When he was well enough, he called his friends together for one last supper, just as Luther had done. He gave away his fancy clothes and moved into a monastery of St. Benedict. One night, as he meditated on an image of the Virgin Mary, gazing long hours at the image and praying repeatedly, Mary and Jesus appeared to him in a vision.

Later he haltingly made his way to the Dominican monastery at Manresa where he went begging from house to house for his food, also as Luther had done. Each day, he prayed for seven hours on his knees and whipped himself for three hours. He had visions here as well.

Trying to Please an Angry God

At first, Loyola found satisfaction in this new life, but after a while, he could find no peace. His conscience bothered him. Like Luther, he felt that God was angry with him. He did everything the church required – he confessed, did penance, prayed – but still he was uneasy. Like Luther, he wondered if all his good works were of no value for salvation. Could he ever do enough good works to make up for the sins of his life?

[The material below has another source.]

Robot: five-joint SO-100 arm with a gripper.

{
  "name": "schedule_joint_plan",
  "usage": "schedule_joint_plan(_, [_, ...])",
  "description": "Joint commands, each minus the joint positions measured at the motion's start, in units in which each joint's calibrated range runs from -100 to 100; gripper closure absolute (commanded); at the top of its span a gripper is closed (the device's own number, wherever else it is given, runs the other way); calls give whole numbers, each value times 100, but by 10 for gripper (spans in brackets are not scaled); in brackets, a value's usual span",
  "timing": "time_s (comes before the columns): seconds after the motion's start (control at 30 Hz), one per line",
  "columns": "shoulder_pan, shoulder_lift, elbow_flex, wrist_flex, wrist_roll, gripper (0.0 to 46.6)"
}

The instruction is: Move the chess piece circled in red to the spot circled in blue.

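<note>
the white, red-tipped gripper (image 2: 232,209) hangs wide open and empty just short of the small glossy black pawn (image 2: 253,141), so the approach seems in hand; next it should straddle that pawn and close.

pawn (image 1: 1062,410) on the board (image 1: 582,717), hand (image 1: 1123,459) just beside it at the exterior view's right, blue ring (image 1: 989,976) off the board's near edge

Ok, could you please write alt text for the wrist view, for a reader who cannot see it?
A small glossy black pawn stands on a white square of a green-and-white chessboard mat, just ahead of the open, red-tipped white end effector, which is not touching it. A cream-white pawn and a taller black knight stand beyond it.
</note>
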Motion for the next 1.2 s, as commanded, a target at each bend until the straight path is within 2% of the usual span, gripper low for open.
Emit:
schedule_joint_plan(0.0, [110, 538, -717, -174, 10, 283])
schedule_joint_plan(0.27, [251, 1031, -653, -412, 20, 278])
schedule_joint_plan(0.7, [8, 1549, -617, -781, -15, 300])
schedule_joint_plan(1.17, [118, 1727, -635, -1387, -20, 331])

Luther turned to the Bible for answers.  The Bible teaches that every human being is sinful (Romans 3:23) and we are helpless to save ourselves or become righteous (Ephesians 2:8-9). But because of His love for us (John 3:16), God, in the person of Jesus Christ, died the death that we deserved (2 Corinthians 5:21) for being rebels against Him. When we humbly accept His sacrifice on our behalf, He promises us eternal life (John 5:24).

Luther humbled his heart and accepted the fact that he could never be good enough to earn salvation. He accepted the Bible teaching that only faith in Jesus could set him free from sin and its guilt. In contrast, Loyola decided that his guilty conscience was from the devil and he determined never again to be troubled over sin.

Visions and Dreams

A guilty conscience sent Luther to Jesus for salvation. But Loyola sought relief from his guilt in visions and feelings. He did not develop faith in Jesus through studying God’s Word as Luther did. He found comfort in visions and dreams. But living apart from faith in Christ and obedience to His Word put Loyola on dangerous ground, for “Satan himself transforms himself into an angel of light” (2 Corinthians 11:14). And Paul warned, “But though we, or an angel from heaven, preach any other gospel unto you than that which we have preached unto you, let him be accursed” (Galatians 1:8).

Martin Luther and Ignatius Loyola both started off as sincere monks, seeking God. Luther turned to the Word of God and found salvation by faith in Christ. Loyola, turned inward to feelings and experiences and became an enemy of the Word of God.

[i] History of the Reformation of the Sixteenth Century, 542.